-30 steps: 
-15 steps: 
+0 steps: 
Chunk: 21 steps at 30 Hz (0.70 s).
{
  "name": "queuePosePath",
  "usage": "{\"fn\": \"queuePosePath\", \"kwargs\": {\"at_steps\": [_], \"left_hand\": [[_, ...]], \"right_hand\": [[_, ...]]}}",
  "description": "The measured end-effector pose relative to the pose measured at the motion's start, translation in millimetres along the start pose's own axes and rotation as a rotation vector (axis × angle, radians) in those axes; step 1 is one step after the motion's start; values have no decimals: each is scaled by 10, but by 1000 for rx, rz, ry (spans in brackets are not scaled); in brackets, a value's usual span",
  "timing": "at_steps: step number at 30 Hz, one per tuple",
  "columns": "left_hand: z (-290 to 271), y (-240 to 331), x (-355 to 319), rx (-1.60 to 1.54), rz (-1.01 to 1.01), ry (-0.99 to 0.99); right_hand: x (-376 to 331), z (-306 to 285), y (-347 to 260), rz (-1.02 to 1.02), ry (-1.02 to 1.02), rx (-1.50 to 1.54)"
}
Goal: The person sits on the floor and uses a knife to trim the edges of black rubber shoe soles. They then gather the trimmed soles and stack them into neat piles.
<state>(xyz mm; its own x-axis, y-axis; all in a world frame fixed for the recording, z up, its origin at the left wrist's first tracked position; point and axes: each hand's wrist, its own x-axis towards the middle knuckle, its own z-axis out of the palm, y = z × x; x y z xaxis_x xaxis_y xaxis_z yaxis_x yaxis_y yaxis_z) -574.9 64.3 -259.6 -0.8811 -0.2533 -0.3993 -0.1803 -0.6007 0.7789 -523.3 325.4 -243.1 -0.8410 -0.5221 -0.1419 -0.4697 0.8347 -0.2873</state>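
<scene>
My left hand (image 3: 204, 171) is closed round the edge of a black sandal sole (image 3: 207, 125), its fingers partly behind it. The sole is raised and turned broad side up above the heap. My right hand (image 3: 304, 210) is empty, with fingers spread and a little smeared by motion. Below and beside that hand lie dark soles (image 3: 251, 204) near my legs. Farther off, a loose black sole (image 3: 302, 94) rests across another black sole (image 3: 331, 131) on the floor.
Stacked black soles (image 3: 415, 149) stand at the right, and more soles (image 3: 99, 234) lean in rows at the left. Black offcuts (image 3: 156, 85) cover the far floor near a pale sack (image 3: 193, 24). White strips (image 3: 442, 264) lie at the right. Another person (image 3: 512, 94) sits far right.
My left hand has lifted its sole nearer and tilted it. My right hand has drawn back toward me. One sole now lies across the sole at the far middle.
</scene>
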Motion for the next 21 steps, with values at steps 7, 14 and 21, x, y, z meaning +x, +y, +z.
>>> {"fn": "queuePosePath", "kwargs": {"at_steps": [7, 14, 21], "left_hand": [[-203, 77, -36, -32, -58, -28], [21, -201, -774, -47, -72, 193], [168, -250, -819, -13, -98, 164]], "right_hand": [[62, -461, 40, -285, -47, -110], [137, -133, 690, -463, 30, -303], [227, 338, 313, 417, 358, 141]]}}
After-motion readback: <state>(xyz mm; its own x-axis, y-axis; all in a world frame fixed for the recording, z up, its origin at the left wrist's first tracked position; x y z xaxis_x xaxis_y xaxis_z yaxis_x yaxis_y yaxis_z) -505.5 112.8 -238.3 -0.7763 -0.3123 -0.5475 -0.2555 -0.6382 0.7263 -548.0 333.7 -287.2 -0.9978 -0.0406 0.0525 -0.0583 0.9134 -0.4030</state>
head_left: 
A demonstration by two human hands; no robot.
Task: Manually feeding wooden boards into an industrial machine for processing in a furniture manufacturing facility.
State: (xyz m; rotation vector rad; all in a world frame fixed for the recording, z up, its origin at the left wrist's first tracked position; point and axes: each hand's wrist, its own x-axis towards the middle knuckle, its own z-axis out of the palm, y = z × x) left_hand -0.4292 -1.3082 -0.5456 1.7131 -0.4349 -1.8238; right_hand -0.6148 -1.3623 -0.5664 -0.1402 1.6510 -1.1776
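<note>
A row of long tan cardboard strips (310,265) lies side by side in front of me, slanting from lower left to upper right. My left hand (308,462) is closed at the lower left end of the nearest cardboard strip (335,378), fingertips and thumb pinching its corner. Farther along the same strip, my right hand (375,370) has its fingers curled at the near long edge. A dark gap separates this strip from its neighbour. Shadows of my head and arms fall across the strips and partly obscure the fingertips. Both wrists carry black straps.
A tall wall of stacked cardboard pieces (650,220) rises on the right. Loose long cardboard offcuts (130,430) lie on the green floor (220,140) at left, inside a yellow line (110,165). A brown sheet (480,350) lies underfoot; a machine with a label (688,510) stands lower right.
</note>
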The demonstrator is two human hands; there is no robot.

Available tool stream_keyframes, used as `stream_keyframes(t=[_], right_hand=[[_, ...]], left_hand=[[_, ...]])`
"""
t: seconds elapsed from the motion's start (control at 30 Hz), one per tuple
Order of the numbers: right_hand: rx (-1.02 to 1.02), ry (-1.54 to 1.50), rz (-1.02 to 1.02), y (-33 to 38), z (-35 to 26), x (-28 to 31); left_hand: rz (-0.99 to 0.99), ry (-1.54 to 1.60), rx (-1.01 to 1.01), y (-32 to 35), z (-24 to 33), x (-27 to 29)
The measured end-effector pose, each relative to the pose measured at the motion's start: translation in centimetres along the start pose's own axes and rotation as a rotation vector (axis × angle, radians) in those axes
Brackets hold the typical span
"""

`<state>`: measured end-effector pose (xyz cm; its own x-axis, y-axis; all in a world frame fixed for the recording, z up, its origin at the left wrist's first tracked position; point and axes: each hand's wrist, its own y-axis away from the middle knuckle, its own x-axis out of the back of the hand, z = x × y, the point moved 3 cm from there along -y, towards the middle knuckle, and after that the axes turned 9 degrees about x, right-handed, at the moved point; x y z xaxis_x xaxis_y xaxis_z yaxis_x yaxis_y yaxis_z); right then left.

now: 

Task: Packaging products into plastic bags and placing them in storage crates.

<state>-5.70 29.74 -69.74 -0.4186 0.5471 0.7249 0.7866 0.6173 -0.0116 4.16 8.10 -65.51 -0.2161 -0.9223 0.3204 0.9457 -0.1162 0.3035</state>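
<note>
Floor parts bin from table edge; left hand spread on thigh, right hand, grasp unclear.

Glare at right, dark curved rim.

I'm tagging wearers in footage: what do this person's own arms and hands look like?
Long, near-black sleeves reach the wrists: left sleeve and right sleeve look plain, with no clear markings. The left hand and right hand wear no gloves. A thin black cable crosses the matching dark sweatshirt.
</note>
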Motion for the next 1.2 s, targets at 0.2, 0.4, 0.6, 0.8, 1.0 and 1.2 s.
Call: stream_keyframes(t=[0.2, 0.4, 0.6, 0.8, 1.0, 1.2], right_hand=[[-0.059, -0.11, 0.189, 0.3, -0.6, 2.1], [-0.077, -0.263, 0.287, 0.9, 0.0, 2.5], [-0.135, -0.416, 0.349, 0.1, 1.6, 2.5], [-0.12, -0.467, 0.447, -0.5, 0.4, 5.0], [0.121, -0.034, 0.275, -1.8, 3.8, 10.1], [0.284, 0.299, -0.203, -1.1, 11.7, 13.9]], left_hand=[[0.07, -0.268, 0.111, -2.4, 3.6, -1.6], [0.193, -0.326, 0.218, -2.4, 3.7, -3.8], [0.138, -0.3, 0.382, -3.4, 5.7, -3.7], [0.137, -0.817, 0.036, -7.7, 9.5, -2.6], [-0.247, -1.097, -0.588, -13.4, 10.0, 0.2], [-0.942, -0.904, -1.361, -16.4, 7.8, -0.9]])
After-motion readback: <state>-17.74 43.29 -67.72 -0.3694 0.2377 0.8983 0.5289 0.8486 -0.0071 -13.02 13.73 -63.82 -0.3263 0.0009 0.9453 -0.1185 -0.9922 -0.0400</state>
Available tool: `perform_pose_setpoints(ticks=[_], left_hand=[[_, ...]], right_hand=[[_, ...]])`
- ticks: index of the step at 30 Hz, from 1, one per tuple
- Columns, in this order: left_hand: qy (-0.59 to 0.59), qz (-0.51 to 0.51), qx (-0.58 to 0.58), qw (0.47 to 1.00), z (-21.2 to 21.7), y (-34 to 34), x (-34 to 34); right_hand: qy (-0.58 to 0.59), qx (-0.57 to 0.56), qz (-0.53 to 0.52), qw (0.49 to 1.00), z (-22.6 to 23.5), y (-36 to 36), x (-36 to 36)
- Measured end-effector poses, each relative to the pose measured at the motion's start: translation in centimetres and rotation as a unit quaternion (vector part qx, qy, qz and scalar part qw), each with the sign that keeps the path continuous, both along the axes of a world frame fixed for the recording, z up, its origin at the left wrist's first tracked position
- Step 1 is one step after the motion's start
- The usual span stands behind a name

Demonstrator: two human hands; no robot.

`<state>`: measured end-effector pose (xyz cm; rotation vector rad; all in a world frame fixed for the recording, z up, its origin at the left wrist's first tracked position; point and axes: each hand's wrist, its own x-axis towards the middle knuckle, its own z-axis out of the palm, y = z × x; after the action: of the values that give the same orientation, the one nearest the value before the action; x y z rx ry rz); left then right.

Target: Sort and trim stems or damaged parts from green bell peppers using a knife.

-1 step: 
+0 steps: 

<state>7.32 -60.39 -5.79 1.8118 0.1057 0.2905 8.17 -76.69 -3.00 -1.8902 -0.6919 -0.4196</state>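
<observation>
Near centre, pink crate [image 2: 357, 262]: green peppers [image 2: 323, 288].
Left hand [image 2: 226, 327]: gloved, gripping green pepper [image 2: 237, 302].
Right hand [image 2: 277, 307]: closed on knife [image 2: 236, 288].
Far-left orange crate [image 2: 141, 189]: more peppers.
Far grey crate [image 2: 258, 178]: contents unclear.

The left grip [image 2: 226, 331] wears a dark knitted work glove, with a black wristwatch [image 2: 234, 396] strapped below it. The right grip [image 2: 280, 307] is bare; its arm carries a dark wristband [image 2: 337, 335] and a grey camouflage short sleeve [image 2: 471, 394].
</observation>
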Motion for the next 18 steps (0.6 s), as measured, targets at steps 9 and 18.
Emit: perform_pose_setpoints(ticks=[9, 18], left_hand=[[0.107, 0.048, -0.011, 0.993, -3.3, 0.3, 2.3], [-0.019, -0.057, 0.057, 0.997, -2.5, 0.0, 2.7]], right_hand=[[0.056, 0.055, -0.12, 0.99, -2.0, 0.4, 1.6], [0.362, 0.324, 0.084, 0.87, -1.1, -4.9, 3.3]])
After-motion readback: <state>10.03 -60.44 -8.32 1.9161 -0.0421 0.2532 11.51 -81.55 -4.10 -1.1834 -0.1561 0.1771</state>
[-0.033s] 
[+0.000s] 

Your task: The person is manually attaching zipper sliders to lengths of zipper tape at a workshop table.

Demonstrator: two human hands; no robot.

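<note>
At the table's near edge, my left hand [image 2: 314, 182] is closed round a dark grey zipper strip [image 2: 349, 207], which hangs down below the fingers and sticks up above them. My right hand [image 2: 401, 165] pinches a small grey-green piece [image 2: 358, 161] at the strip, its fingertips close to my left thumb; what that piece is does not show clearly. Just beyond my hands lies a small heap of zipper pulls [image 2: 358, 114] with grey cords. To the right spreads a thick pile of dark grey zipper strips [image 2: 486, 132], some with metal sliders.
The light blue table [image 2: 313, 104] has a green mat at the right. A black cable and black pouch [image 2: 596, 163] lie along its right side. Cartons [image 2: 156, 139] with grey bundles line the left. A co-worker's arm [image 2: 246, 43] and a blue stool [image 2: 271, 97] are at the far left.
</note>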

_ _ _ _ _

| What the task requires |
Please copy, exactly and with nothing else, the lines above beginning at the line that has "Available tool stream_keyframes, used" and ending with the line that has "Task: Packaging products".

| Response to the task |
Available tool stream_keyframes, used as `stream_keyframes(t=[_], right_hand=[[_, ...]], left_hand=[[_, ...]])`
"""
t: seconds elapsed from the motion's start (control at 30 Hz), one per tuple
Order of the numbers: right_hand: rx (-1.02 to 1.02), ry (-1.54 to 1.50), rz (-1.02 to 1.02), y (-33 to 38), z (-35 to 26), x (-28 to 31); left_hand: rz (-0.99 to 0.99), ry (-1.54 to 1.60), rx (-1.01 to 1.01), y (-32 to 35), z (-24 to 33), x (-27 to 29)
The measured end-effector pose, each relative to the pose measured at the motion's start: translation in centimetres along the start pose's own axes and rotation as a rotation vector (axis × angle, radians) in those axes
Brackets hold the typical span
"""

`<state>`: measured end-effector pose (xyz cm; its own x-axis, y-axis; all in a world frame fixed for the recording, z up, its origin at the left wrist's first tracked position; point and axes: each hand's wrist, its own y-axis away from the middle knuckle, its own x-axis out of the back of the hand, z = x × y, the point moved 3 cm from there along -y, towards the middle knuckle, and after that the axes turned 9 degrees about x, right-handed, at the moved point; x y z xaxis_x xaxis_y xaxis_z yaxis_x yaxis_y yaxis_z); right then left.

now: 

Task: Packaging products into plastic bags and placing them in storage crates.

What was produced is the complete output.